Pertence ao Código de Processo Civil (Lei n.º 41/2013, de 26 de Junho)
Este artigo estabelece como se executa uma sentença condenatória após transitada em julgado. A execução começa quando o credor (vencedor da causa) apresenta um requerimento ao tribunal. O processo varia conforme o tipo de condenação: se é pagamento de dinheiro, segue tramitação simplificada com penhora dos bens antes da notificação do devedor; se é entrega de uma coisa, faz-se primeiro a entrega e só depois o devedor é notificado para contestar; se envolve múltiplas obrigações (pagar, entregar coisa, fazer algo), o tribunal notifica para tudo em simultâneo. O artigo permite também que, numa execução complexa, o tribunal confisque bens suficientes para cobrir tanto o valor da obrigação como possíveis indemnizações e multas compulsórias. Estas regras não se aplicam a despejos, que têm procedimento especial.
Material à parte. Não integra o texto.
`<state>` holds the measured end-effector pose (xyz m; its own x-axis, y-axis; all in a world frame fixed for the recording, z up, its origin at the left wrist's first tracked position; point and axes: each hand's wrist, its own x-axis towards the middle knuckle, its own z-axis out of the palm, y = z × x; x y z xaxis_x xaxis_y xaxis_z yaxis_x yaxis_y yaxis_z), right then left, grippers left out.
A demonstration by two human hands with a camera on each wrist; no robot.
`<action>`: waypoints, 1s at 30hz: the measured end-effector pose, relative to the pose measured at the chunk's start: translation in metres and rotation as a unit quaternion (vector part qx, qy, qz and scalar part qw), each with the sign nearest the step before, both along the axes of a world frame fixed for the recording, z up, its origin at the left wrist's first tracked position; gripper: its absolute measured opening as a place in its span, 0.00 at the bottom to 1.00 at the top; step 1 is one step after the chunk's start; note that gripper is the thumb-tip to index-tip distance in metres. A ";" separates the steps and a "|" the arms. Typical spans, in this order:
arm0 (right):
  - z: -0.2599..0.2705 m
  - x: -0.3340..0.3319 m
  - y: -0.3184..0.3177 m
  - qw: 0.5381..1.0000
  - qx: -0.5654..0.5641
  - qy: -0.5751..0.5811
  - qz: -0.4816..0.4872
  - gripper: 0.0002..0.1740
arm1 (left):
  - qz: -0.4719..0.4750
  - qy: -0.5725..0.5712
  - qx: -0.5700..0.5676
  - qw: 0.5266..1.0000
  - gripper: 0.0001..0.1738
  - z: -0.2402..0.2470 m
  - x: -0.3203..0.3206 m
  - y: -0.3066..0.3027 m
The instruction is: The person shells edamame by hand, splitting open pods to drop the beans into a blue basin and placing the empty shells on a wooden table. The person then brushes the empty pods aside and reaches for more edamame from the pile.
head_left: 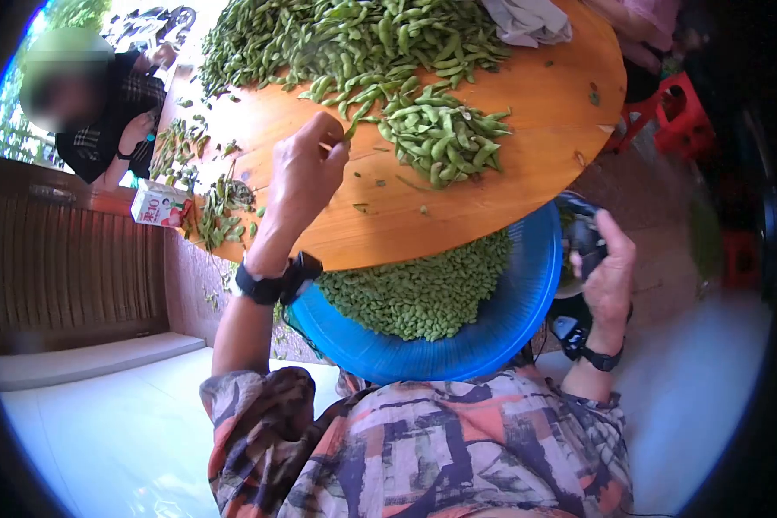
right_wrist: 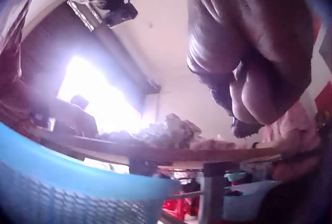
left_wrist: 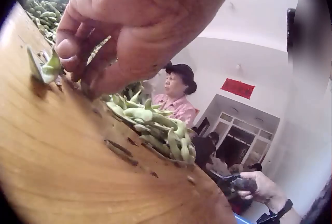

João ganhou um processo contra uma empresa que lhe deve 5.000 euros. Após a sentença ficar definitiva, o seu advogado pede ao tribunal a execução. O tribunal penhorará automaticamente bens da empresa (conta bancária, equipamentos) e só depois notifica a empresa da penhora. A empresa pode contestar, mas o dinheiro já está retido.
Maria comprou um carro a crédito, mas a vendedora não lhe entregou. A sentença condena a vendedora a entregar o automóvel. Na execução, o tribunal ordena a entrega imediata do veículo. Só depois é notificada a vendedora para contestar se discorda da execução.
Um contratante deve pagar 3.000 euros, entregar materiais e realizar uma obra. Na execução, o tribunal notifica simultaneamente o devedor sobre todas as obrigações, podendo penhorar bens para cobrir o valor total da dívida, indemnizações e eventuais multas por atraso.